Death whistle blowing, a low, shivering sound as might come echoing around and behind and through and off of the cracked marble stones in that graveyard out back of St. George's Episcopal Church. Out in that graveyard alone on a late November afternoon, it could be, Uncle John's corn crop long since in, the pumpkins going orange to brown, the air promising flurries, the daylight draining away into the trees, the shadows lengthening.

That kind of day, Matthew said, you might hear it.

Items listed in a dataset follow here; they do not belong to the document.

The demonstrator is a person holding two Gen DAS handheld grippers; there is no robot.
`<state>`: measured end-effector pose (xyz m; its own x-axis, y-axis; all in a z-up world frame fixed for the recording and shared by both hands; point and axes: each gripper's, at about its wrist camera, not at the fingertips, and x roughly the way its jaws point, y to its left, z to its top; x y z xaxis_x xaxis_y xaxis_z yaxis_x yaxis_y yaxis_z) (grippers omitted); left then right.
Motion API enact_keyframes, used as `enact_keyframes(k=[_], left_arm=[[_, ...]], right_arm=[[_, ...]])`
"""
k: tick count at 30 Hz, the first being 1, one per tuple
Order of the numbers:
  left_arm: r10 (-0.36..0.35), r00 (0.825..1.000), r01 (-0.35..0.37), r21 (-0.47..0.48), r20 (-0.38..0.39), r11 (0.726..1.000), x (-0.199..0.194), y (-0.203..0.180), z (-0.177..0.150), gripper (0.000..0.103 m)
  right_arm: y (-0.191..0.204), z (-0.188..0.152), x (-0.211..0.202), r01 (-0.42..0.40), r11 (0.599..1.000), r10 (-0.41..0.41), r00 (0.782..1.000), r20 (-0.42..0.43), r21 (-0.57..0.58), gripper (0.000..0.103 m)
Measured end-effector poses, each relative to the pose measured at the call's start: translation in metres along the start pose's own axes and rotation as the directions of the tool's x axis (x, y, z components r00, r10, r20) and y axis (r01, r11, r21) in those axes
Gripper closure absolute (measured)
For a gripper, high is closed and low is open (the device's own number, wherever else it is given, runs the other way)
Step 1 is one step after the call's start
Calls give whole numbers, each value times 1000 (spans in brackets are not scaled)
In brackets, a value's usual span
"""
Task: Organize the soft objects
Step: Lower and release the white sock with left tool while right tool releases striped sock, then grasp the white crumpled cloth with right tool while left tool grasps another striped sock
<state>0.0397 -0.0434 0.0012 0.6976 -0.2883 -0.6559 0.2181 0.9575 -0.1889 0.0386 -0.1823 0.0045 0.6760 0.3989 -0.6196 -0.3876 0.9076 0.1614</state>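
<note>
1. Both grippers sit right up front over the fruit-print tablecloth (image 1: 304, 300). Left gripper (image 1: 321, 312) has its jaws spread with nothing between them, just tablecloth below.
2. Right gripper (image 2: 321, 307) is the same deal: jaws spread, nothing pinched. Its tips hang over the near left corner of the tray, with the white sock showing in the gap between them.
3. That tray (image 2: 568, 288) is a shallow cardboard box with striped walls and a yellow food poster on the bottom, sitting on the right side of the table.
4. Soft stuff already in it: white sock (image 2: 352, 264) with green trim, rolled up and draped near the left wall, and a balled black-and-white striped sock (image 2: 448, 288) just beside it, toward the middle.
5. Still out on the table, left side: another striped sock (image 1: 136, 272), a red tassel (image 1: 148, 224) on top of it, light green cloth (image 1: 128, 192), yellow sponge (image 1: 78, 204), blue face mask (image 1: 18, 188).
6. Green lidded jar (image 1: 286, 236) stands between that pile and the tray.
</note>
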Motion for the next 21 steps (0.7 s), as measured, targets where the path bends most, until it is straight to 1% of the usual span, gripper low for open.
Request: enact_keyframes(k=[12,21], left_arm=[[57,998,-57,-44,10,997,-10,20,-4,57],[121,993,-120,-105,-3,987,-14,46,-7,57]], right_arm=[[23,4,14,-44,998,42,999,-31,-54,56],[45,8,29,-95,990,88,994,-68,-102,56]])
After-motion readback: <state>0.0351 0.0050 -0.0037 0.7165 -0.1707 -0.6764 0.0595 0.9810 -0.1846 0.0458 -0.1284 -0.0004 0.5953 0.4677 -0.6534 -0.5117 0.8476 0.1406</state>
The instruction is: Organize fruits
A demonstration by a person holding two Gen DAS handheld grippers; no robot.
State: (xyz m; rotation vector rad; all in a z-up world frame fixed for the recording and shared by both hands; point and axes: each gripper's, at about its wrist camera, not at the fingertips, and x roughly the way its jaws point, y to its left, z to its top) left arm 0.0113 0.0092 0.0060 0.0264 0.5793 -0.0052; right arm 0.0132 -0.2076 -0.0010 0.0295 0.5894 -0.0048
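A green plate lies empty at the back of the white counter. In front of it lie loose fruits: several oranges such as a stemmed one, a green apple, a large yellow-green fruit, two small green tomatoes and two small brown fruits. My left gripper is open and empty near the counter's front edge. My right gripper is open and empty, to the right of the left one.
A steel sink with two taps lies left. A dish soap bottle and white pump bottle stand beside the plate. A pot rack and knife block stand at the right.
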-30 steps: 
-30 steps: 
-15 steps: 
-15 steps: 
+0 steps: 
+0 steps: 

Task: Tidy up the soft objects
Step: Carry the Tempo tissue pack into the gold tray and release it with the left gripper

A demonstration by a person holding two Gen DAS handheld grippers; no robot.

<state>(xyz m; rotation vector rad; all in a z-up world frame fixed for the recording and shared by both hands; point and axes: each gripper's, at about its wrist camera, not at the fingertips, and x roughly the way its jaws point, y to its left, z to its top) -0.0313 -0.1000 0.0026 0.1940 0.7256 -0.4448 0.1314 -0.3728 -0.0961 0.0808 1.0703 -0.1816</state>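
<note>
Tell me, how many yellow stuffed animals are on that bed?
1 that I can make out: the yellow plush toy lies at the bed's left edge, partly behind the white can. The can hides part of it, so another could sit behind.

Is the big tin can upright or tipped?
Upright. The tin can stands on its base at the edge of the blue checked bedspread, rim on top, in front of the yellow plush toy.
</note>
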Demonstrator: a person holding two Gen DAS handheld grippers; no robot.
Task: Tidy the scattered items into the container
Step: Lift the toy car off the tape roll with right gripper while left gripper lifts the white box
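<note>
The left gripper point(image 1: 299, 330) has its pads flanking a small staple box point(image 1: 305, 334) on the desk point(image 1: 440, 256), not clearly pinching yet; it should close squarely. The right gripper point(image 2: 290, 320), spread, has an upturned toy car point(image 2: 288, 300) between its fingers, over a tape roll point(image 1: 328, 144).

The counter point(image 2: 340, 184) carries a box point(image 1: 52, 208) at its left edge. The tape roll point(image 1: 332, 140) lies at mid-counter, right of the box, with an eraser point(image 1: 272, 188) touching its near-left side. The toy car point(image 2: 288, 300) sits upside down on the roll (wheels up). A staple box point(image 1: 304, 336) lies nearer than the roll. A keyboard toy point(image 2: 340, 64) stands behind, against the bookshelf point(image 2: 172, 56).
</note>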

Or on the sunniest most perfect day God ever did make -- then, then you might hear it, too.

Matthew said:

(Heard it myself there more than once, Lukey boy. In the churchyard.

(Heard what?

(Why, the death train, death whistle blowin' full away. And don't it make sense, boy, hearin' it there? Hearin it where it stops? Don't it now?

(I guess it does.

(Sure it does. Sure.)

Luke covers his ears. He starts to cry.

``You make him stop that now,'' John bellows to the woman who long since stopped sharing his bed, his room, his life. ``You get him back in that bed, Edna, so's we can have peace and quiet. A man can't even get a good night's sleep in his own house no more, all this horseshit goin' on. Been goin' on now two years, it has. I mean to put a stop to it.''

``You shut up, John. Just keep that trap of yours shut. Can't you see he's afraid?''

``Nine years old, and afraid of the dark. It's downright sinful, is what it is.''

``I told you, shut up.''

``Where's he get all this nonsense, that's what I'd like to know.''

``Go back to your room, John. I'll handle this. This is none of your concern.'' She's sounding angry now, Aunt Edna is, angry like the day she threw that young whippersnapper from the electric company right out of the front parlor.

``Goin' on like somebody fresh on the lam from the looney bin.''

``Put a lid on it, John.''

``Well, I'll tell you where he gets this,'' John goes on, the rage building in his voice. ``From Matthew Dorfman, that's where.''

``Matthew Dorfman's your best worker,'' Edna says. ``Anybody around here's talkin' nonsense, it's you, John Johnson.''

``Idiot, no-good, sonofabitch Matthew Dorfman. Sits on his brains, that one does. Tomorrow, gonna fire him. Don't need no farmhand gettin' this kid riled up like that. First light, gonna fire him. That'll put an end to this midnight crap with the kid here.''

``Matthew's my friend,'' Luke says, but John doesn't hear him.

Matthew said:

(They laugh at me, Lukey, all the time. Call me names. Your own uncle's 'bout the worst.

(Why, Matt?

(Folks are like that, I guess. Mean, some of 'em. Downright mean. You look a little different, talk a little slow, and they laugh at you. Human nature, I guess. The dark side of things.

(But I like you, Matt.

(I like you, too, Luke.

(And I don't think you look strange. Honest, I don't.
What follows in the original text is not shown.